In the wake of the new credit card rules, many of you still may be scratching your heads over the confluence of requirements for longer change-in-terms notice periods and restrictions on increasing interest rates – protected balances, repayment methods, notice dates, effective dates, balances subject to increased rates versus those subject to current rates, over the limit fee restrictions – need we go on?
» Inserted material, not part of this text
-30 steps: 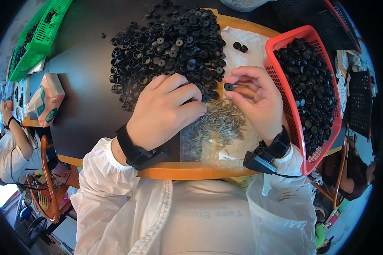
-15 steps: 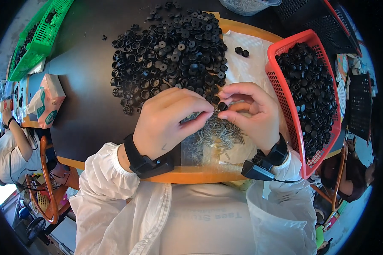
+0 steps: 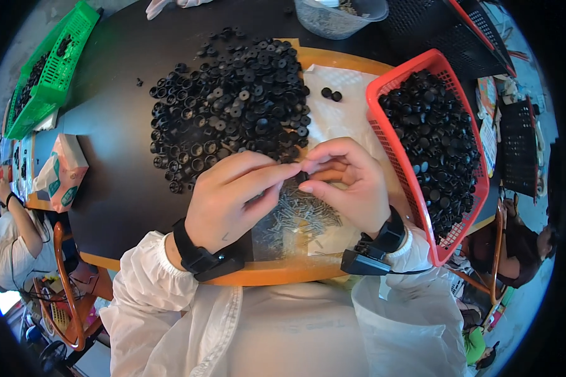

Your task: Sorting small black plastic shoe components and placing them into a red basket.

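Observation:
My left hand (image 3: 233, 195) and my right hand (image 3: 352, 182) meet fingertip to fingertip over the front of the table. Pinched in my right thumb and fingers is a small round black plastic knob (image 3: 302, 176), partly covered by fingers. The left thumb and index finger are closed right against it; whether they hold a screw there is hidden. Below the hands lies a heap of loose metal screws (image 3: 305, 213). Beyond them spreads a large pile of black round plastic parts (image 3: 233, 103), some cup-shaped, some disc-like with a centre hole.
At the right stands a red basket (image 3: 394, 141) full of black knobs. Two black knobs (image 3: 331, 95) rest on a white sheet (image 3: 333, 122). A clear tub (image 3: 339, 25), black crates (image 3: 446, 38), a green basket (image 3: 60, 69) and a tissue pack (image 3: 67, 169) surround the work. People sit at both sides.
The whole view has shifted a little. My left fingertips have closed up to the black knob, and the screw seen between the hands before no longer shows.

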Motion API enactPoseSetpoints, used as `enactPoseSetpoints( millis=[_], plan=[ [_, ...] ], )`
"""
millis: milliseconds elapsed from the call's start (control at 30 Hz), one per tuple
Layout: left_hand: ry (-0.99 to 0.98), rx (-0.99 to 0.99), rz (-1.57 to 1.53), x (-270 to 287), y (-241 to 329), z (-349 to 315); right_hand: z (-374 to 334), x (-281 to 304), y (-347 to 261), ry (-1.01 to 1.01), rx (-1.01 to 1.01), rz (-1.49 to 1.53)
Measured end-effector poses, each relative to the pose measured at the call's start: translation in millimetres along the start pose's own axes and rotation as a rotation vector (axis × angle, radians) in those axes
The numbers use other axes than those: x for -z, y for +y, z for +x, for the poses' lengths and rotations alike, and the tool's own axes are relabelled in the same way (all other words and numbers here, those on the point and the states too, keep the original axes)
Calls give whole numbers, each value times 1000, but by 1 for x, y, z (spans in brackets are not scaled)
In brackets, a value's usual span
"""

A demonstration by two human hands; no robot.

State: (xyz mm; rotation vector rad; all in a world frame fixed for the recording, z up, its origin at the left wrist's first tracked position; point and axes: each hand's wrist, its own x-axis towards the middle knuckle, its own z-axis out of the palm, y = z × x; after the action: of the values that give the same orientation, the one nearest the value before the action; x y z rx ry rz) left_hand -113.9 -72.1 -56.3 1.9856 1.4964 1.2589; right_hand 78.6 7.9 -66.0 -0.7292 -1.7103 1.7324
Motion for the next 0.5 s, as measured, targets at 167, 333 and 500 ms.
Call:
enactPoseSetpoints(
  millis=[167, 333, 500],
  plan=[
    [-4, 119, -65, 1, 5, -1, 0, 2, 0, -12, -55, 50],
    [102, 223, -333, -4, 2, -7, 0, 3, 1, -27, -18, 119],
    [106, 54, -234, -1, 1, -2, -1, 4, 1, -49, -69, 201]
  ],
)
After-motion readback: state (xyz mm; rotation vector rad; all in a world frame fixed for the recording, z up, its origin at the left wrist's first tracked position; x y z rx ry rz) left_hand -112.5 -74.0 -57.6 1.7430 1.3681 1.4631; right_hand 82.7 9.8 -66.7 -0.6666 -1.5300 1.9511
A quick comparison of current and new change-in-terms rules shows that amended Regulation Z grants consumers more time to adjust to changes. But in so doing, it further limits your ability to respond promptly to adverse economic conditions and increased risk. For example, you will give consumers 45 days’ notice instead of 15 days’ notice when you increase interest rates; 45 days’ notice instead of no notice when you increase late payment or over the limit charges; and 45 days’ notice instead of notice before the effective date when you impose a penalty rate. And you will give consumers 45 days’ notice when you decrease credit limits before you impose over the limit charges or penalty rates triggered by consumers exceeding their new credit limits. 74 Fed. Reg. 5244 (Jan. 29, 2009); 12 C.F.R. § 226.9 (eff. July 1, 2010).
And that’s not the end of the story. A quick review of the new credit card practices rules (Regulation AA) reveals that the new rules purport to preserve the “benefit of the bargain” for the cardholder. But in so doing, they prohibit you from increasing interest rates on existing balances in the absence of significant default and otherwise restrict your ability to manage risk. You no longer will be allowed to increase interest rates except under certain circumstances. You may increase a rate, for example, when the account has been opened for one year and the new rate applies only to transactions that occur more than seven days after you provide notice, or when you have not received the consumer’s required minimum periodic payment within 30 days after its due date. 74 Fed. Reg. 5498 (Jan. 29, 2009); 12 C.F.R. § 227.24.
So, you’re increasing rates or imposing a penalty rate that the consumer has triggered. How does that work? Well, first, you’ll have to hold harmless from rate increases all new accounts for one year. Then, on many accounts, you’ll have a balance to protect – the balance that exists seven days after you provide notice of the increase. You’ll also have a protected balance when you impose a penalty rate, unless the consumer is at least 30 days delinquent on payments. These “protected balances” will be subject to the unchanged interest rates and special repayment rules until they have been fully paid. And you will not be allowed to impose any fee or charge based solely on these protected balances. And in either of these circumstances you will have to give advance notice under Regulation Z. Clear enough?
Now, what can you do to synthesize the new disclosure and practice rules? And how can you prepare your business for compliance? You can study, compile, chart, compare, predict, amend, draft, revise and … more. Or, you can explore outside the proverbial “box.” Through creative planning – with fair dealing and full disclosure as your benchmarks – we believe you can plan a program that preserves the benefit of an even better bargain for you and your cardholders.